Formatting LLM Outputs

Let’s be real: the fastest way to hate using an LLM is getting a beautiful answer… in a format you can’t use.
You asked for “action items” and got a wall of text. You asked for a comparison and got a vague paragraph. You asked for something pasteable into Notion, Jira, Confluence, Slack, or GitHub—and the formatting exploded.
Good news: you can fix 80% of that with one prompt habit:
Tell the model exactly what shape the output should take.
A simple rule
If the output has no format constraints, the model will pick one for you (and it might be the wrong one).
Why formatting is a prompt engineering skill (not a styling detail)
Formatting is how you get:
- Consistency across teammates and runs
- Scannability for busy humans
- Machine-readability for automation (copy/paste, parsing, checklists)
This matters for everyone:
- Engineers want pasteable code reviews and bug tables.
- Sales wants tight follow-ups, not essays.
- HR wants structured interview rubrics.
- Support wants sortable triage outputs.
Lists: for speed, clarity, and “what do I do next?”
Use lists when the reader needs quick decisions.
Prompt patterns that work:
- “Return exactly 7 bullets”
- “Each bullet under 12 words”
- “Order bullets by impact”
Example 1: Executive-ready action items (bullet list)

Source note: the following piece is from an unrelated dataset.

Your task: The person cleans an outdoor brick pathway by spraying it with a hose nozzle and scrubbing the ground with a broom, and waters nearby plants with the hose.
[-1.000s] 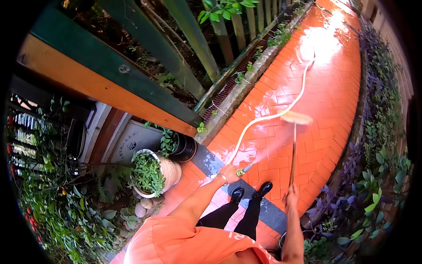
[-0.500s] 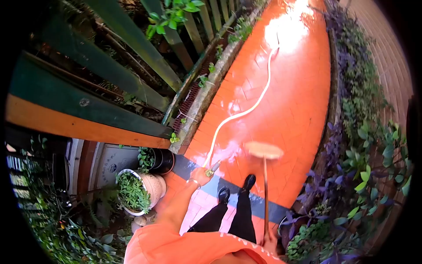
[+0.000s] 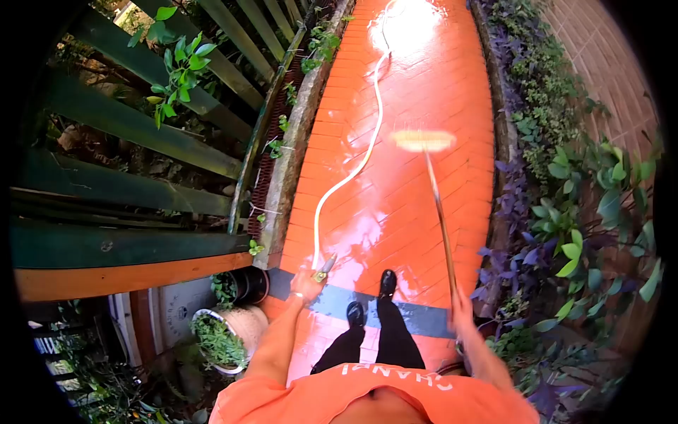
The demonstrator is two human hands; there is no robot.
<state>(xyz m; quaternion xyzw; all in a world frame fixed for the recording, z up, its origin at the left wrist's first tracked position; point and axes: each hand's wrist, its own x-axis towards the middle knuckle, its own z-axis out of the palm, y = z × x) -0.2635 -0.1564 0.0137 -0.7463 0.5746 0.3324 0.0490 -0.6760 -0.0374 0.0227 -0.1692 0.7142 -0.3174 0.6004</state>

Turn these meeting notes into action items.Output rules:- Exactly 6 bullets- Each bullet starts with a verb- Add an owner tag in brackets like [Marketing] or [Engineering]- Keep each bullet under 14 wordsNotes: <PASTE HERE>
That “starts with a verb” trick is sneaky-good. It turns summaries into tasks.
Tables: for comparisons, prioritization, and operational work
Tables are your best friend when you need structure: tradeoffs, QA, planning, evaluation.

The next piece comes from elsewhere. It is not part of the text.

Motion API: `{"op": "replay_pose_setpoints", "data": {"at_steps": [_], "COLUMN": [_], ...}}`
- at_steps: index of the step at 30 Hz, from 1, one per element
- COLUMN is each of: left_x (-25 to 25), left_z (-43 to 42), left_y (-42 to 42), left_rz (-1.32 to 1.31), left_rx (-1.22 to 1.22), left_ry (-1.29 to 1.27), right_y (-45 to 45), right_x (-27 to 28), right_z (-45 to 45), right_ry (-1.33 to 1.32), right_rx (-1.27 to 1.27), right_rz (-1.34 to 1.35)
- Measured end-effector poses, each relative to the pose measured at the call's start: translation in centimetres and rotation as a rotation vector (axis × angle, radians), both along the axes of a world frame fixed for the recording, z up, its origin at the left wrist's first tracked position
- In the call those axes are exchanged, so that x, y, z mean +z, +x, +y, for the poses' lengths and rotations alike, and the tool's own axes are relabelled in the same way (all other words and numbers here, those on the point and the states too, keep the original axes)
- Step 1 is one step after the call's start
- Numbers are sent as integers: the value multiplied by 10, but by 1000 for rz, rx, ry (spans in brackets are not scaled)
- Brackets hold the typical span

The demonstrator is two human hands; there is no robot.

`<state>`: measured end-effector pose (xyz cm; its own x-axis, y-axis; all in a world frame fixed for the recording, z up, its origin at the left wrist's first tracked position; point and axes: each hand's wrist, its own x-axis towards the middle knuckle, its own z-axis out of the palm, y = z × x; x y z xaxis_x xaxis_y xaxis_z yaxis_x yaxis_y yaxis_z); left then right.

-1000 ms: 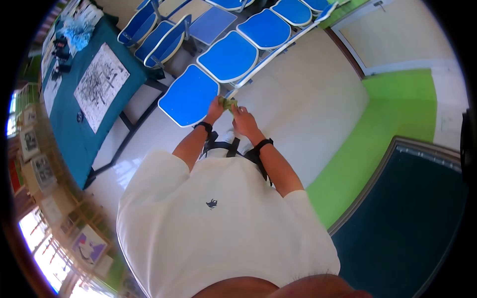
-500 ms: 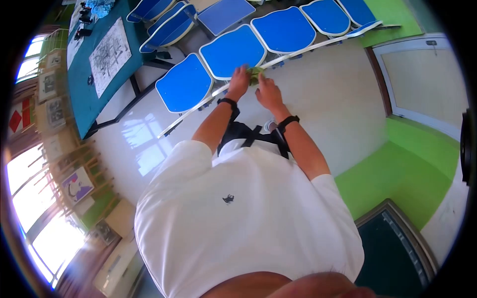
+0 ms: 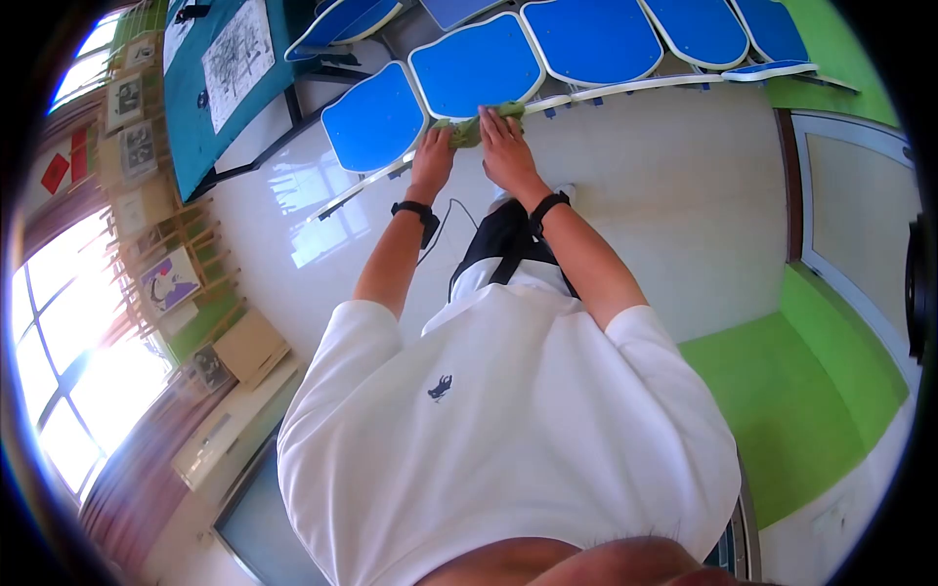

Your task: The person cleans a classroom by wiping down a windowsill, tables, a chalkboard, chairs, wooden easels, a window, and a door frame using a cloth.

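Note:
A crumpled green cloth [image 3: 465, 134] stretches between my two hands at the near edge of a row of blue chairs. My left hand [image 3: 432, 162] is closed on the cloth's left end, beside the corner of one blue chair panel [image 3: 376, 115]. Higher and to the right, my right hand [image 3: 504, 148] grips the other end, its fingers over the fabric. Behind the cloth is another blue chair panel [image 3: 477, 66] with a white rim. The cloth partly covers the white rail along the chairs.
More blue chairs [image 3: 591, 41] continue to the right toward a green wall. At left stands a teal-covered table [image 3: 192, 137] bearing an ink picture [image 3: 237, 66]. Wooden easels line the window side. A white-framed door [image 3: 860, 186] is at right; a dark cable lies near my legs.
The cloth, bunched between my hands before, is now spread wider. My hands have moved apart, the left one leftward. The view has shifted, and the chairs sit higher in it.

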<state>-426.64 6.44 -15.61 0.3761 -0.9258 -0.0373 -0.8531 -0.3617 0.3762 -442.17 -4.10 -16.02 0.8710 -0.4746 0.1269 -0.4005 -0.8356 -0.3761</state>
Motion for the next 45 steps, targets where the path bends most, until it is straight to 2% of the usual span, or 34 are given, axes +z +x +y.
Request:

Prompt patterns that work:
- “Return a Markdown table with columns: …”
- “No extra commentary outside the table”
- “Include a final row with recommendation”
Example 2: Compare options (Markdown table)

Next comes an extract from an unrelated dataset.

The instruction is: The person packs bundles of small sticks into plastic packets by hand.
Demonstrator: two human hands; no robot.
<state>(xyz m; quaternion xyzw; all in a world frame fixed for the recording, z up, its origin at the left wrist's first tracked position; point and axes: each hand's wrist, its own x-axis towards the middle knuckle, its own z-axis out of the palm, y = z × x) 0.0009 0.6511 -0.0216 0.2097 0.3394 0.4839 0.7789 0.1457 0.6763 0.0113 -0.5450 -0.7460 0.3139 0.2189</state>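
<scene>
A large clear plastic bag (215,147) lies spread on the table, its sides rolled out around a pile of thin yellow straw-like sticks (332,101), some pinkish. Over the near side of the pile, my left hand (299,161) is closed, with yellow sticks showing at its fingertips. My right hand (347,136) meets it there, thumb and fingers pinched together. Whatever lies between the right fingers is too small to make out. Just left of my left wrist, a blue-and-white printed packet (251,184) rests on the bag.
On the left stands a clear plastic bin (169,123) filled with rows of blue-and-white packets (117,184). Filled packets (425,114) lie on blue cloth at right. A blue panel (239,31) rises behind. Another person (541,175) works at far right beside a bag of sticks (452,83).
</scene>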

Compare these 3 options for an internal AI chatbot:1) OpenAI hosted API2) Anthropic Claude API3) Self-hosted LlamaOutput:Return a Markdown table with columns:Option | Best For | Risks | Cost Notes | Recommendation (Yes/No)Rules:- Keep each cell under 18 words- No text outside the table
Now your answer is instantly pasteable into Notion or a decision doc.
Markdown: make outputs portable across tools
Markdown is the "universal adapter" for modern teams: GitHub, Slack, Notion, docs, and wikis.
To get clean Markdown:
- Ask for one H1 title and consistent H2s
- Request code fences for code only
- Use short sections and avoid deep nesting
Prevent format drift
Add: “Do not include anything outside the requested format.” It’s the easiest way to stop extra paragraphs from sneaking in.
Quick formatting cheat sheet
- Need clarity fast → Bullets
- Need comparisons or decisions → Tables
- Need a doc you can paste anywhere → Markdown
Takeaway
Formatting isn’t cosmetic—it’s control.
When you specify tables, lists, or Markdown (plus a few tight rules), your LLM outputs become scannable, reusable, and automation-friendly. And that’s when AI stops being a “cool demo” and starts being a real workflow tool.